Finally, \(W^{VisAtt}\) feeds an \(\textit{FFN}(\cdot )\) and, then, a generator \(G(\cdot )\) composed of a fully connected layer and a softmax layer is responsible for learning the predictions over the vocabulary distribution probability. This model is highly efficient in modeling visual-textual relationships.

Bi-Modal Transformer (BMT)

The second architecture employed is Bi-Modal Transformer (BMT). Considering the encoder, this transformer has two differences from the Transformer encoder. It takes two streams, visual \(V_{f}\) and audio \(\textit{A}\) [18] or semantic \(\textit{Sm}\) [19], separately. We denote this second stream as \(\textit{ASm}\) (i.e., audio or semantic). The encoder has three sub-layers: self-attention (5), producing \(V_{f}^{self-att}\) and \(\textit{ASm}^{self-att}\); bi-modal attention, i.e.,

$$\begin{aligned} V_{f}^{\textit{ASm}-att}= \textit{MHAtt}(V_{f}^{self},\textit{ASm}^{self}, \textit{ASm}^{self}), \end{aligned}$$
(10)

and

$$\begin{aligned} \textit{ASm}^{Vis-att}= \textit{MHAtt}(\textit{ASm}^{self}, V_{f}^{self},V_{f}^{self}), \end{aligned}$$
(11)

and a fully connected layer \(\textit{FFN}(\cdot )\) for each modality attention, producing \(V_{{\textit{ASm}-att}}^{\textit{FNN}}\) and \(\textit{ASm}_{v-att}^{\textit{FNN}}\) used in the bi-modal attention units on the decoder.
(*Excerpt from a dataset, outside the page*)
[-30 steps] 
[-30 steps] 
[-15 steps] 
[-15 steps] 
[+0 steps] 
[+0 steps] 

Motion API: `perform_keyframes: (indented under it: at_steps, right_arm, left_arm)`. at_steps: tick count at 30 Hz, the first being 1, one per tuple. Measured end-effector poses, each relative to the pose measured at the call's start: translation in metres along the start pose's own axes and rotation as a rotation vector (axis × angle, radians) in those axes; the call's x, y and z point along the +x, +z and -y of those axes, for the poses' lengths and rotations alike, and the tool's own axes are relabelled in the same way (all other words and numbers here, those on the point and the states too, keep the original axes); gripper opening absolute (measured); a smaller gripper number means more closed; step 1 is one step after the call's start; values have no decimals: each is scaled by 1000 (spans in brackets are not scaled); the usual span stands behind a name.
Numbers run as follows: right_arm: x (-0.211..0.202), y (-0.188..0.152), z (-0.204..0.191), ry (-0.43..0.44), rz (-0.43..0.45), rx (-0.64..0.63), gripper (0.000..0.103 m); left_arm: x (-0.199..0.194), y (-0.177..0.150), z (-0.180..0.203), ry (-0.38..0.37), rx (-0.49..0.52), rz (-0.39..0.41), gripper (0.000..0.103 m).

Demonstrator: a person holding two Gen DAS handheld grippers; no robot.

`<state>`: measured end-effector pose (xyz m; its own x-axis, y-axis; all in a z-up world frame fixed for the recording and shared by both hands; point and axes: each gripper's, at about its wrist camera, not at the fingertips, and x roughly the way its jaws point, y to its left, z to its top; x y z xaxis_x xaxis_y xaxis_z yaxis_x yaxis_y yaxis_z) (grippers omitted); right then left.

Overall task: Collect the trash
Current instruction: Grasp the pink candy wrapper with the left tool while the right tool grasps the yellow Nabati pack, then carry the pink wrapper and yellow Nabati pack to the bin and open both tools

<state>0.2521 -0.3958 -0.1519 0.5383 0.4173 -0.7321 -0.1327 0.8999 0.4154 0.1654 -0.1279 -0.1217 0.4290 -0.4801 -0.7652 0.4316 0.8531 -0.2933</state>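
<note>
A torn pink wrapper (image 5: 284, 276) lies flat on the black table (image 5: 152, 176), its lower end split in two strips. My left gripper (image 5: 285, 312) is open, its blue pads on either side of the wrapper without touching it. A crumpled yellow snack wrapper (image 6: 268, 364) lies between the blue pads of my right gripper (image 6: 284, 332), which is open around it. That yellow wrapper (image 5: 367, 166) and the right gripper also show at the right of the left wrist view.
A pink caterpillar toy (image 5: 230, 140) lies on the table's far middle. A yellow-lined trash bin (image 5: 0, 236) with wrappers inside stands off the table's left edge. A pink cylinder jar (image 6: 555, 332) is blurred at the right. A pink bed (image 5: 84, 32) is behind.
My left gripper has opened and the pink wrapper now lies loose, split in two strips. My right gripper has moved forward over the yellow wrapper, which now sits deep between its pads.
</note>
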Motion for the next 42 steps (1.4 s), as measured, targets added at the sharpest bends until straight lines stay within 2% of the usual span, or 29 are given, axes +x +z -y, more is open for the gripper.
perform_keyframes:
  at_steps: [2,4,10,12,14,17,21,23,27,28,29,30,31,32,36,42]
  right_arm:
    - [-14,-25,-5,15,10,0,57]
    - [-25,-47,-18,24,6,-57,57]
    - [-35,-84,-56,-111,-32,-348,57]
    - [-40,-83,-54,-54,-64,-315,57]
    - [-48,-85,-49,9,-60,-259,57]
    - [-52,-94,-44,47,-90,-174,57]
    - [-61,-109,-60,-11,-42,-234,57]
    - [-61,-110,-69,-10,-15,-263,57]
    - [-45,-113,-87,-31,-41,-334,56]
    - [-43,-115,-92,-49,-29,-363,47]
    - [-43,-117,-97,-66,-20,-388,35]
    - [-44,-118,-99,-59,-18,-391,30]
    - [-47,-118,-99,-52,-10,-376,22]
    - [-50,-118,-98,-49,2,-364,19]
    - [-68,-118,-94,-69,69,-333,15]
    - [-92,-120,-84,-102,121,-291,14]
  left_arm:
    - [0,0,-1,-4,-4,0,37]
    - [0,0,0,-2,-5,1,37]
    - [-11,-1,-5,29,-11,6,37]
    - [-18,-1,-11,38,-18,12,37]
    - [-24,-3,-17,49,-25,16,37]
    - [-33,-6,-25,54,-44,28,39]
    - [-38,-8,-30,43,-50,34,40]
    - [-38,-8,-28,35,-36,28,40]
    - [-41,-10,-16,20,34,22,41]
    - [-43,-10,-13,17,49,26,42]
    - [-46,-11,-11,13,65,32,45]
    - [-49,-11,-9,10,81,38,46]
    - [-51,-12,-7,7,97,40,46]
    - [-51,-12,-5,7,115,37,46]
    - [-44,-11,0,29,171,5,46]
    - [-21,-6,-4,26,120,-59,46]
Considering the bi-modal decoder, a \(W^{self-att}\) is obtained with (6). Afterward, the bi-modal attention is computed as

$$\begin{aligned} W^{\textit{ASm}-att}=\textit{MHAtt}(W^{self-att}, \textit{ASm}_{v-att}^{\textit{FNN}},\textit{ASm}_{v-att}^{\textit{FNN}}) \, , \end{aligned}$$
(12)

and

$$\begin{aligned} W^{V-att}=\textit{MHAtt}(W^{self-att}, V_{{\textit{ASm}-att}}^{\textit{FNN}},V_{{\textit{ASm}-att}}^{\textit{FNN}}). \end{aligned}$$
(13)

The bridge is a fully connected layer on the concatenated output of bi-modal attentions, which are enriched features through attention on the combination of two video modalities (e.g., visual and audio), computed as

$$\begin{aligned} W^{\text {FFN}}=\text {FFN}([W^{Sm-att}, W^{V-att}]). \end{aligned}$$
(14)

The output of the bridge is passed through another \(\textit{FFN}\) and then to the generator \(G(\cdot )\). This means that the encoder parameters are learned conditioning them to the sentence output quality.

We compute the semantic descriptor from [19] strictly following the model and training procedures. The mathematical details can be found in the original paper.
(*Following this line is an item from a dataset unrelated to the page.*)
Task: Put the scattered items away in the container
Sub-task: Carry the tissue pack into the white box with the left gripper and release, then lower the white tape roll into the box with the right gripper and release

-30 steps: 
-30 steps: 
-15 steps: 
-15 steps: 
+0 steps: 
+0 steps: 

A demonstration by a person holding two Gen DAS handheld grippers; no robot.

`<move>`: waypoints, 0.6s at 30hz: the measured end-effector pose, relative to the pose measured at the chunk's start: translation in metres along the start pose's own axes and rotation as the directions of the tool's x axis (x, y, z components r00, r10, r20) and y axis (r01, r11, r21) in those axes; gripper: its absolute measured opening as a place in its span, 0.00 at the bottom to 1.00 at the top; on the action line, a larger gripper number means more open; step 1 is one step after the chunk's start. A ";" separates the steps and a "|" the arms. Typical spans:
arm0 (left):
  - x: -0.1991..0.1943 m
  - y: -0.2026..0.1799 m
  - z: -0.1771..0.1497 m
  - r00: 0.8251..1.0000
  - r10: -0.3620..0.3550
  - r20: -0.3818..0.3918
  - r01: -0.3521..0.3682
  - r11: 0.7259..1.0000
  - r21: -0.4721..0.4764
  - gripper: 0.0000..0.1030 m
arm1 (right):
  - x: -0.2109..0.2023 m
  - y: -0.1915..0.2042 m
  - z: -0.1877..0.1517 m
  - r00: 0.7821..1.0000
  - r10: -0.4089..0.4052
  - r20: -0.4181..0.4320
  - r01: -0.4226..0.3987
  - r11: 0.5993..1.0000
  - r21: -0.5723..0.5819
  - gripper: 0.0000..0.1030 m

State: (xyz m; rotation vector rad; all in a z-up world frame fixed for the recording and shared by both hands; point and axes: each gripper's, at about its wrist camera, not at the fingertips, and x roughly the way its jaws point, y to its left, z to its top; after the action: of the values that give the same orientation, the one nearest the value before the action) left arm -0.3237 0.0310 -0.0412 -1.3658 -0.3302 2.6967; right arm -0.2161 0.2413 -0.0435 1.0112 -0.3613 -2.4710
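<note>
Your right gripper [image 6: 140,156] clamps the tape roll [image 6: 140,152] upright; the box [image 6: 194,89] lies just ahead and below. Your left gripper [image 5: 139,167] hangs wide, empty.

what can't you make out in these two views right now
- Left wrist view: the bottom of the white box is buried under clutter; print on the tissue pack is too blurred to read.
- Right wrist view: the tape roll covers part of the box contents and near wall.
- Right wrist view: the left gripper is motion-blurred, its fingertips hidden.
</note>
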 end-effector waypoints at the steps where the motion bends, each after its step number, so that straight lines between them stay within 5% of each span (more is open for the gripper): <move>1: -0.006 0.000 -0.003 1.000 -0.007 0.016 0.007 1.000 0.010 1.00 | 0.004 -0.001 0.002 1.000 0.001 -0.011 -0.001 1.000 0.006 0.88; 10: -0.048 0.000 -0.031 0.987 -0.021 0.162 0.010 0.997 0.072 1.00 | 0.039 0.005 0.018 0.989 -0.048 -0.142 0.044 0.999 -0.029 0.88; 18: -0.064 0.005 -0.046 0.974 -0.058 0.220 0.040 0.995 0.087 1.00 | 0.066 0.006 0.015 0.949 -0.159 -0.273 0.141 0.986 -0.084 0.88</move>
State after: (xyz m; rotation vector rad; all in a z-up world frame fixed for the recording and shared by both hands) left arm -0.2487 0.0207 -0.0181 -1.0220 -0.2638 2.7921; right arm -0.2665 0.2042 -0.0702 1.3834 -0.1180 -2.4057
3.3 Class label representation

We take a dataset with documents collected on the Internet containing a textual description for each class. Hence, for each class, we have a set of prototype sentences \(\mathcal {Y}_{\text {prot}} = \{y_{\text {prot}_{1}}, y_{\text {prot}_{2}}, ..., y_{\text {prot}_{q}}\}\) obtained by splitting the paragraphs.

We employ simple but effective selection criteria: (i) to filter the sentences with a minimum number of words; (ii) to compute dense representations for all the sentences and the class label using the Sentence-BERT (SBERT) [29] model; (iii) to compute the cosine similarity between the dense representations of the class label and the sentences; and (iv) to select a maximum number of sentences ordered by the highest similarity.
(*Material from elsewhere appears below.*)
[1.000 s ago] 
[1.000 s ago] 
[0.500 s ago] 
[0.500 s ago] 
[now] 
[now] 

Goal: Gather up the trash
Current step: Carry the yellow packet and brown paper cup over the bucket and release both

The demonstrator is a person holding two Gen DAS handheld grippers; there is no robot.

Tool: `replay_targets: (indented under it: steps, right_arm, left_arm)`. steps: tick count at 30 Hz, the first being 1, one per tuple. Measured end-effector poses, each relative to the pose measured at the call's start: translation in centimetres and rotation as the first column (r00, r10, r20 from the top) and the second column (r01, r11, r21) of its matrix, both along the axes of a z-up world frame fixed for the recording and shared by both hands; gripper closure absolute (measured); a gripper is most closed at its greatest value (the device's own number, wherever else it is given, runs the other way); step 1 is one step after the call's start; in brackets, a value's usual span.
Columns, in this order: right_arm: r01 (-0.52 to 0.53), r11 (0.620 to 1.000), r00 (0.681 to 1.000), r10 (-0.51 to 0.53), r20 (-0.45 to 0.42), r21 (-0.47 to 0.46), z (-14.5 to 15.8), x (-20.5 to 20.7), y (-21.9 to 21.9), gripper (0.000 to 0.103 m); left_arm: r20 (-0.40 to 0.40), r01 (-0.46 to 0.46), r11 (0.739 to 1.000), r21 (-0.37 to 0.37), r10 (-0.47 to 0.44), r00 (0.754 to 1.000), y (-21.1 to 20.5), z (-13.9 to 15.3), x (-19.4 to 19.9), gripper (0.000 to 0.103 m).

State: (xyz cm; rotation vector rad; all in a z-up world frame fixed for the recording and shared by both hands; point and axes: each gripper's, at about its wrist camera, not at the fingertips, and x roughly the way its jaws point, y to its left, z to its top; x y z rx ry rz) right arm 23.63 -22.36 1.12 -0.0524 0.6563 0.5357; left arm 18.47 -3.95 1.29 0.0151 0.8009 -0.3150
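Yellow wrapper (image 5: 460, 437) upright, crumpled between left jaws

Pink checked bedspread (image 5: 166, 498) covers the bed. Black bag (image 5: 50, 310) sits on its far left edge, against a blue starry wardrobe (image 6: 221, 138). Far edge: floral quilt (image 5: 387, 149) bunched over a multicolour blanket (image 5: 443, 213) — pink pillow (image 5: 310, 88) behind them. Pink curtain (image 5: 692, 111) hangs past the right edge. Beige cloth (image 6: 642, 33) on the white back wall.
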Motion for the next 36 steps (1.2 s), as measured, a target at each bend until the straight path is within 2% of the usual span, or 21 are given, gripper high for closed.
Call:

The joint embedding space used for ZSAR is composed of representations for video and prototype sentences computed with the SBERT model. The details are provided in the following section.

3.4 Sentence embedding

We propose to encode information at the level of sentences and not words. For this task, we use the SBERT model from [29]. It is an improved BERT [31] model that drastically reduces the computational cost for acquiring BERT embeddings by feeding a Siamese network, containing two BERT models, with one sentence per branch, dispensing with the special token [SEP]. The model architecture is shown in Fig. 3.

Fig. 3
figure 3

SBERT architecture from Reimers and Gurevych [29]. In (a) is shown the classification objective function, and in (b) the architecture used at the inference or regression tasks

Fig. 4
figure 4

Samples for the 51 action classes from the HMDB51 dataset [34]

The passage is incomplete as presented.